* PROBLEM DETAILS:
Return each line of the material verbatim.

*** Block opens ***

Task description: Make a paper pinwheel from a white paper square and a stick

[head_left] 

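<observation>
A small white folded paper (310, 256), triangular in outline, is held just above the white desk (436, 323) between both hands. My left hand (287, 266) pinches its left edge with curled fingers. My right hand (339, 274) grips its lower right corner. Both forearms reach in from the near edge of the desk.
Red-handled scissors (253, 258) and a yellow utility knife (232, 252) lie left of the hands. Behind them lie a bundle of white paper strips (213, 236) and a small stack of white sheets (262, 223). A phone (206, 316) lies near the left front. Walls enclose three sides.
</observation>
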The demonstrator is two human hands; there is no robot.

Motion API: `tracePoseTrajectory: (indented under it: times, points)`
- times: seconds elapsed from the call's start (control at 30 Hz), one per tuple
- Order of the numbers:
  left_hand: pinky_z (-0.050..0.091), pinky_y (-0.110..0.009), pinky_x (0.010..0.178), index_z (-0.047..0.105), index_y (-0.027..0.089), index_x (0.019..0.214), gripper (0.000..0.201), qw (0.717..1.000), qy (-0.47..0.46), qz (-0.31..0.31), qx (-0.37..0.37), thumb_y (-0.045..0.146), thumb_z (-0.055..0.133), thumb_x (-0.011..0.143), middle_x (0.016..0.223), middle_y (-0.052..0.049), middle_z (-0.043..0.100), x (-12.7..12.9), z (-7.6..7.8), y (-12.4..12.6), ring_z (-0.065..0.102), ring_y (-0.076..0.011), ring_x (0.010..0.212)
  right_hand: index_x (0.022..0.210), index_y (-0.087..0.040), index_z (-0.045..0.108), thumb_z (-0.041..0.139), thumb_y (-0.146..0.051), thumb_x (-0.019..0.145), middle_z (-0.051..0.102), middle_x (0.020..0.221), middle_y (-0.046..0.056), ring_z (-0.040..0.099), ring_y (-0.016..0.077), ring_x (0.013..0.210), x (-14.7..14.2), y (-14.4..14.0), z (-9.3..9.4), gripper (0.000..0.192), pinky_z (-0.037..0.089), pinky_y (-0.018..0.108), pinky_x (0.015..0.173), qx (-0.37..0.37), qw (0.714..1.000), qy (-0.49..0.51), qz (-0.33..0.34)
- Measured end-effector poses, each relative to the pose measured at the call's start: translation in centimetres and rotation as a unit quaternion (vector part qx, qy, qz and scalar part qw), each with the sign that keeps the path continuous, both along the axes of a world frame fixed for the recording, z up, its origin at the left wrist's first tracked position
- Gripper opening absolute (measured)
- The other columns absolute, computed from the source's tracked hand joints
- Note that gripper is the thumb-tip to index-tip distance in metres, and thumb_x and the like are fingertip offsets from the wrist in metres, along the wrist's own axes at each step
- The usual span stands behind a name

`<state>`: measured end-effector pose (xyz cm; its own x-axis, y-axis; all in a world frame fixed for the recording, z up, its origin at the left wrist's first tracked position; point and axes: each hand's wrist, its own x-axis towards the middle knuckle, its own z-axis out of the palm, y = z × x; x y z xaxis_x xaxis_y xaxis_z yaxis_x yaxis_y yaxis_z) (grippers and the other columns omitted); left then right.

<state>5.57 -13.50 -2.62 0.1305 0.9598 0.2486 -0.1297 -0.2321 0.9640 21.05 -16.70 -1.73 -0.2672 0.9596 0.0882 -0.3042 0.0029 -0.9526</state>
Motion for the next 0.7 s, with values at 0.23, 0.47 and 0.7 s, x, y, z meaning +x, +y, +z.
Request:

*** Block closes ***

* SOLUTION BELOW:
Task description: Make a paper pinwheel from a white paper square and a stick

[head_left] 

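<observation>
A small white folded paper (310, 256), triangular in outline, is held just above the white desk (436, 323) between both hands. My left hand (287, 266) pinches its left edge with curled fingers. My right hand (339, 274) grips its lower right corner. Both forearms reach in from the near edge of the desk.
Red-handled scissors (253, 258) and a yellow utility knife (232, 252) lie left of the hands. Behind them lie a bundle of white paper strips (213, 236) and a small stack of white sheets (262, 223). A phone (206, 316) lies near the left front. Walls enclose three sides.
</observation>
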The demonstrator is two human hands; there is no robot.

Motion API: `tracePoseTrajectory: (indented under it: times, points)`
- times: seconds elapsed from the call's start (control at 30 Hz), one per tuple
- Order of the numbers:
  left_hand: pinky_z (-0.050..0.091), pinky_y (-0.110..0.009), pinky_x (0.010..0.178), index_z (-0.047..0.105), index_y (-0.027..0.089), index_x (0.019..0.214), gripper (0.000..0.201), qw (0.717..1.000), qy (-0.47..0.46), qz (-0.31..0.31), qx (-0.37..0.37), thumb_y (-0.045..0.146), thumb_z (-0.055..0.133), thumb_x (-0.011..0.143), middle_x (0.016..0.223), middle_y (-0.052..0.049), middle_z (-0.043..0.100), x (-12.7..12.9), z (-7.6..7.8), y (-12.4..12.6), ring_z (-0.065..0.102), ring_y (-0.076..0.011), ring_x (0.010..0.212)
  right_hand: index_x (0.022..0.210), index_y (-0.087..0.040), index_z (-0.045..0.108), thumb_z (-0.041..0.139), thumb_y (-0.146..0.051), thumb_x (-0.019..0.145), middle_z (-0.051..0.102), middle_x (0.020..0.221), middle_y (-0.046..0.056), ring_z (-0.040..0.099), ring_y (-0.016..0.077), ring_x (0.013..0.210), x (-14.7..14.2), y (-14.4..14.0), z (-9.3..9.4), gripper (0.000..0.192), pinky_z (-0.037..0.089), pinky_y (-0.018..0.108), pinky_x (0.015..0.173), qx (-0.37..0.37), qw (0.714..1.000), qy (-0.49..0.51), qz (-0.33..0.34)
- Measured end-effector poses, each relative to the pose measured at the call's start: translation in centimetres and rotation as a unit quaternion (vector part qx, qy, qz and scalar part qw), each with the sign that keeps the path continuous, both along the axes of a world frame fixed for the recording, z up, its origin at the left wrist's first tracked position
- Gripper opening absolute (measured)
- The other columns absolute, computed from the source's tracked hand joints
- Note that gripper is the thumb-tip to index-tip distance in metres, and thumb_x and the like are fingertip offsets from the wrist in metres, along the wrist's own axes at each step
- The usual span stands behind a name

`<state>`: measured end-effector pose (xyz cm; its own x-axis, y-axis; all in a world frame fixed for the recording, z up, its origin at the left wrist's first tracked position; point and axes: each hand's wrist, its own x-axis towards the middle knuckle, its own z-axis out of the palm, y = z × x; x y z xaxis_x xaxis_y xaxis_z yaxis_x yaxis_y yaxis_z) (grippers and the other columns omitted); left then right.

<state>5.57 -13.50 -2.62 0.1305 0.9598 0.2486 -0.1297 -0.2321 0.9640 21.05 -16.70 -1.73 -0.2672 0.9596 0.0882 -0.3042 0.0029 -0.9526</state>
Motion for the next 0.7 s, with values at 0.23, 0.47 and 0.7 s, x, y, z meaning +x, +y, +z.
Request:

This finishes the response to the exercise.